Back in August 2003, when Hagel was eyeing a 2008 presidential run, The Washingtonian reported that the senator was “getting subordinates to address him as if he’s already the commander-in-chief.”
“Insiders say that the ambitious Nebraska Republican wants interns and staffers to stand when he enters the room. And when they engage him in conversation, they are to end sentences with ‘sir’ or ‘Senator’ just to make sure everyone knows who’s in charge.”
But one staffer refuted this assertion. “I was never told to ‘stand when he enters a room’ or ‘end sentences with “Sir”or “Senator”‘–which you claim are office policy,” Megan Blackburn wrote in a letter to the editor. At the time, Blackburn said, she’d been a personal assistant to Hagel for two years, after working as an intern in his office. “I was given instructions never to lie and always to remember that we work for the citizens and taxpayers of Nebraska,” she said.
But in 2008, another former Senate staffer wrote in to say we should have added Hagel to our “Best & Worst of Congress” poll under “meanest.”
“His staff lives in fear of him,” the staffer claimed. (
Barbara Mikulski nabbed that ignominious distinction that year.)

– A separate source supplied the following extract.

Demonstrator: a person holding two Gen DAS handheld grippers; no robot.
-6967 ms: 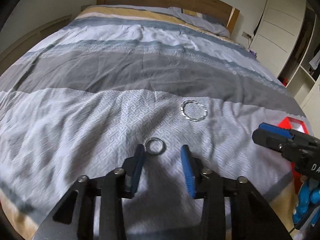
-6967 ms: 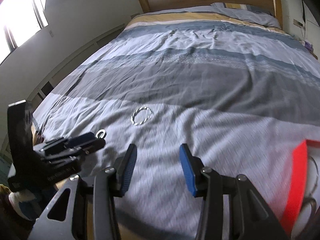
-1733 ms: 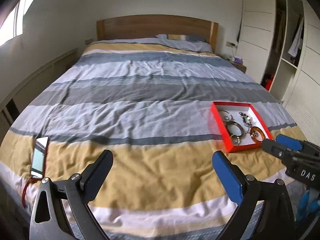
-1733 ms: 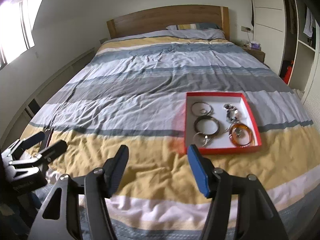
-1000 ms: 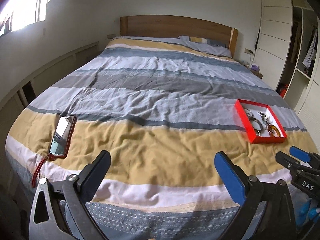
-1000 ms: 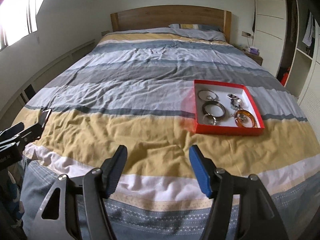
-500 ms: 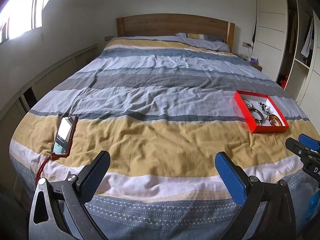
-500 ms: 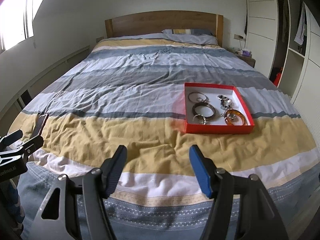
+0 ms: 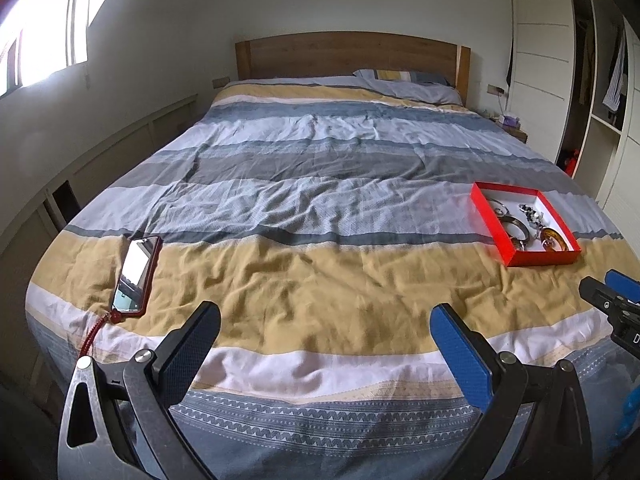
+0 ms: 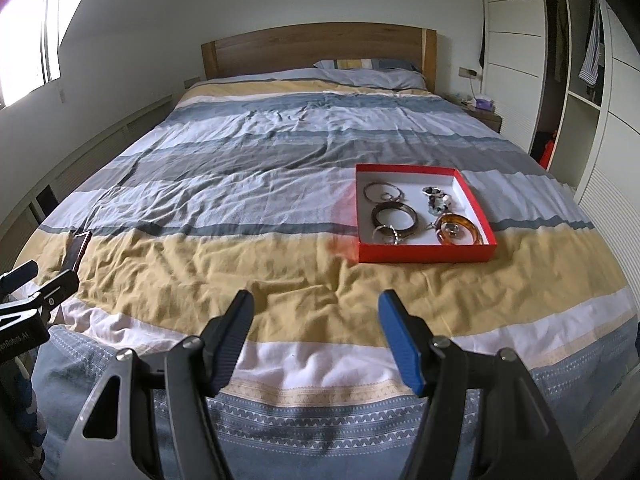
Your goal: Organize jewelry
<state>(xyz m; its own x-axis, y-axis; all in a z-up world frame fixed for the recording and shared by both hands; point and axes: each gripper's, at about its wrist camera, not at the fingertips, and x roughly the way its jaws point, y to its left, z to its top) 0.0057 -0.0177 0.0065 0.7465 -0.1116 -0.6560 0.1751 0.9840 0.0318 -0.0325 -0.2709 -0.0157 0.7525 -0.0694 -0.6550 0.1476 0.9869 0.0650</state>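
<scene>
A red tray [image 10: 424, 253] with a white inside lies on the striped bed cover, right of the middle; it also shows in the left wrist view [image 9: 541, 258]. In it lie several silver rings and bangles [image 10: 393, 215], a beaded piece [image 10: 437, 199] and an amber bangle [image 10: 457, 229]. My left gripper [image 9: 325, 344] is open wide and empty, off the foot of the bed. My right gripper [image 10: 316, 328] is open and empty, also back from the bed's foot, well short of the tray.
A phone in a red case [image 9: 137, 274] with a red strap lies on the bed's near left corner. A wooden headboard [image 10: 318, 50] and pillow stand at the far end. White wardrobes [image 10: 512, 52] and open shelves line the right wall.
Both grippers have drawn back from the bed to its foot. The rings that lay loose on the cover earlier are now in the red tray. The left gripper has opened wider.
</scene>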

Ok, maybe Hagel runs a formal office, insisting that staff not address him by his first name. But the reports of his imperiousness and staff abuse are “baloney,” says Steve Clemons of
The Atlantic and the New America Foundation, who has been an outspoken
supporter of Hagel. “I was in and out of his office for years. It ran, as many offices do, with a sense of formality,” Clemons tells me. “But I never heard of abuse or anything other than the fact that he demanded excellent performance because he viewed that office as consequential to the policy life of the country.”
These are some diametric views of the former senator. Perhaps the truth lies somewhere in the middle. No one’s ever accused Hagel of being the warm and fuzzy type. But until people come forward with more specific allegations than “he’s a meany sometimes,” or can point out how Hagel’s demeanor affected his decision-making, these broad complaints aren’t likely to impede Hagel’s confirmation.
Not that he doesn’t have other
problems.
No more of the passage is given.